Data integrity in a multi task system

Randy Bulloch

Hi All,

I have 2 questions:

Q1: I have several critical data (floats, uint16 & uint32) types that I want to make sure can not be corrupted during task switching. Since the Tiva data bus is 32 bits wide, is it reasonable to assume that any data that is 32 bits or less will be treated as an atomic value and hence there is no opportunity for the data to be corrupted during multi thread access?

Q2: If protection is required for 32 bit data, is a semaphore the best mechanism?

Discussion:

I believe that data transfer of variables in TIVA processors is always 32 bits wide. That a single 32 bits or less read or write in "C code is an atomic operation. If the code is only intended to run on a TIVA processor, access by multiple TI-RTOS tasks to single 32 bit or smaller variable in a TIVA processor does not require semaphores or other locking mechanism to protect against corruption. The assembly code I have reviewed seems to confirm this.

In many discussions on the forums I did not recognize any examples stating otherwise for access to a single variable. I normally would use a semaphore as a protection mechanism but question the need. However, I am not at all certain that I understand all the issues, i.e., optimization, need for volatile type.

Summary of question: Is a semaphore necessary assuming code only executing on the TIVA, a TI only compiler, and only single variables?

CCS 6.1, TI RTOS 2.14, Tiva 129XNCZAD MCU

I am asking about basics again and appreciate all the help I can get,

Randy

over 10 years ago

0 Amit Ashara over 10 years ago

TI__Guru**** 244440 points

Hello Randy,

A semaphore is required when multiple tasks modify the same variable. However when using different variables it has to be taken care that the variables are defined correctly and used correctly. I recently made a careless mistake of defining a 32-bit return value as 16 bit and then reading it as 32-bit corrupting a compile placed variable. No assumptions to be made on compiler.

Regards
Amit

0 Robert Adsett over 10 years ago

Guru 27665 points

Randy Bulloch said:
Since the Tiva data bus is 32 bits wide, is it reasonable to assume that any data that is 32 bits or less will be treated as an atomic value and hence there is no opportunity for the data to be corrupted during multi thread access?

No, consider

unaligned access may require several bus operations to read or write a value
sub-32 bit access will require a read/modify/write cycle which may be interruptible.

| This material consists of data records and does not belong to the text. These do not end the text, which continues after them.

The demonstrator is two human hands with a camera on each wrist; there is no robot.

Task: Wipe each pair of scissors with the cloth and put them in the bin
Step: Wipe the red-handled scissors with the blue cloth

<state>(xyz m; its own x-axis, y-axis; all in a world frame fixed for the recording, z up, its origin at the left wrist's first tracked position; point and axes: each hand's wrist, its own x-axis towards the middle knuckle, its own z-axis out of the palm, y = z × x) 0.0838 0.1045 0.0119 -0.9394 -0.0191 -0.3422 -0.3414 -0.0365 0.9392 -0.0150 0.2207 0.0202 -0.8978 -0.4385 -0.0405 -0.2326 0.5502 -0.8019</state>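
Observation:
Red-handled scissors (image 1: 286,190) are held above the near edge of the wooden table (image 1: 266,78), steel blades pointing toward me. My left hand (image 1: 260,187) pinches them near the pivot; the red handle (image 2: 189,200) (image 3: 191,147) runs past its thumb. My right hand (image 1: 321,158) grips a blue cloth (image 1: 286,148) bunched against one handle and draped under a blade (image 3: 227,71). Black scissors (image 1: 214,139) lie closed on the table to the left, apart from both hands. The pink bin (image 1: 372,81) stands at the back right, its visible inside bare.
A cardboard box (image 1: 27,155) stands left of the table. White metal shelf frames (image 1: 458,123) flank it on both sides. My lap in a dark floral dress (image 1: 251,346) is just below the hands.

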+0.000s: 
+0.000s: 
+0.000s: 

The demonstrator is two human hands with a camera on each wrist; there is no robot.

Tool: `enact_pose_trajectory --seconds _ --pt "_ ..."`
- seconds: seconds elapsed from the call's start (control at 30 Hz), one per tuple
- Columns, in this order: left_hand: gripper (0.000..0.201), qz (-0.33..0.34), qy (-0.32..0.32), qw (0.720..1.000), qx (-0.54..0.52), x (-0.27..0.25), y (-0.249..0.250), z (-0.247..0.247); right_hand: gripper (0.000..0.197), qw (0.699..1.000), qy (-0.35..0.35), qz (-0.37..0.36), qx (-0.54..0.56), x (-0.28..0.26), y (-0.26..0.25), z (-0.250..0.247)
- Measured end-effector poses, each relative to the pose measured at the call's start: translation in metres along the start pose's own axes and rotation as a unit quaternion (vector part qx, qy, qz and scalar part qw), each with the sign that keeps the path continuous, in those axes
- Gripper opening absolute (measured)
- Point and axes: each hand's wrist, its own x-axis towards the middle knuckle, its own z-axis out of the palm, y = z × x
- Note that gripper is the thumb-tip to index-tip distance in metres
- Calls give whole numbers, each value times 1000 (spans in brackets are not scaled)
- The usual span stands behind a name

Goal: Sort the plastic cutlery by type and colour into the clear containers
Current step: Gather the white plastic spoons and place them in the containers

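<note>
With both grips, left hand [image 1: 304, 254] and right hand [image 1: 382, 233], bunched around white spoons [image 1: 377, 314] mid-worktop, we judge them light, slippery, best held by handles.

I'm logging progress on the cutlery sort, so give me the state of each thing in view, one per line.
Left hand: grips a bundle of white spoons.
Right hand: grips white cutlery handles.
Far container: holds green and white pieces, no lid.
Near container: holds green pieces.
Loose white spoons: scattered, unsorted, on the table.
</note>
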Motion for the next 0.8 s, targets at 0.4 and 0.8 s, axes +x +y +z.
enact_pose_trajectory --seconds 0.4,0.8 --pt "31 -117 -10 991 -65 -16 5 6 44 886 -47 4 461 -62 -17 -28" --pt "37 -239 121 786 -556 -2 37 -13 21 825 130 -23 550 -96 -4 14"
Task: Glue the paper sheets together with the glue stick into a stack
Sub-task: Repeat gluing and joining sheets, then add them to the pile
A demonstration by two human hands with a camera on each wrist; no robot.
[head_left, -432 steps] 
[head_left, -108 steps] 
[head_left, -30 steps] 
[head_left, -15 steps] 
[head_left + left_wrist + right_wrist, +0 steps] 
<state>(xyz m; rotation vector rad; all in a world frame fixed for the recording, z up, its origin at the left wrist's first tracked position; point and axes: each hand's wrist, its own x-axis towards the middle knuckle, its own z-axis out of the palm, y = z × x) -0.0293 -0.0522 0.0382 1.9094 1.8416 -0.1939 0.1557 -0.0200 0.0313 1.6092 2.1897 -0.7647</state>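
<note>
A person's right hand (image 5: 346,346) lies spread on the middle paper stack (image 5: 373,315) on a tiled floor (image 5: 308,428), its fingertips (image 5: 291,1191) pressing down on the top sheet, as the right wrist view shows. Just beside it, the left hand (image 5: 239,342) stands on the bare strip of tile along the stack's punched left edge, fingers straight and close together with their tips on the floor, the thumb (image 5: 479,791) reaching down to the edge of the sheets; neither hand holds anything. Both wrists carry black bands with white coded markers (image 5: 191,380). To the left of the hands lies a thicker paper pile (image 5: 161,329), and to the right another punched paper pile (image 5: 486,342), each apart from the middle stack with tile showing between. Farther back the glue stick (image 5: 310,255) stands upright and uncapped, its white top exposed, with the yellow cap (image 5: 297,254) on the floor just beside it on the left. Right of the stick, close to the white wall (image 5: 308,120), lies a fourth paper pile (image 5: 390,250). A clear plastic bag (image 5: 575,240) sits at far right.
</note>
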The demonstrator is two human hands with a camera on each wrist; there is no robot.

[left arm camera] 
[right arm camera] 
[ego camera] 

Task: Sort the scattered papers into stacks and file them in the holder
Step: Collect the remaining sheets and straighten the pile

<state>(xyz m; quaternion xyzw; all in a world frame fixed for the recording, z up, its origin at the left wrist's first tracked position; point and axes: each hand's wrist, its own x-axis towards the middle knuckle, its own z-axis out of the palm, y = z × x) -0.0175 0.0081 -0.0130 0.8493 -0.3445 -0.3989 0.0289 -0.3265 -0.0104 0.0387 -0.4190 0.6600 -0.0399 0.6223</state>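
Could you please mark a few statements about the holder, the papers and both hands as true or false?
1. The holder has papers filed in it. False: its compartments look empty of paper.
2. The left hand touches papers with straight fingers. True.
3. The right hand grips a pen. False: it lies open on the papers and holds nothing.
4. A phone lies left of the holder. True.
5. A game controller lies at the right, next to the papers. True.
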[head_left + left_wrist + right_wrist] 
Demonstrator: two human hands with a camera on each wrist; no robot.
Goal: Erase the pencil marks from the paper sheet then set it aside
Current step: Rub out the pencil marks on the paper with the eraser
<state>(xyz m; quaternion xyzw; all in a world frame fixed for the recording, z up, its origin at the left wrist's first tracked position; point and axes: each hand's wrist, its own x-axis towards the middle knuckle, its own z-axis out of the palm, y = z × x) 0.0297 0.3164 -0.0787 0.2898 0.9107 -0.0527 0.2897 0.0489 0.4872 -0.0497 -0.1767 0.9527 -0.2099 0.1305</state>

I used an RTK once that made similar assumptions. It took me months to find that particular Heisenbug.

Randy Bulloch said:
Q2: If protection is required for 32 bit data, is a semaphore the best mechanism?

Maybe. It may be simpler and faster to simply disable task switching. Latency might be lower as well as overhead. The disadvantage is you lock everything, however semaphores generally need to do something like this as well, the overhead is implementation/RTOS specific.

Randy Bulloch said:
volatile type.

Just a quick note. volatile is often misunderstood. All volatile does is tell the compiler that all accesses to this variable must be performed (no caching in registers for later use) and they must be accessed in the "order"¹ specified by the code.

Robert

1 - You need to keep your code very direct if you want to be sure of what this means.

0 Randy Bulloch over 10 years ago in reply to Robert Adsett

Intellectual 460 points

Thanks Amit and Robert for the nearly instant response.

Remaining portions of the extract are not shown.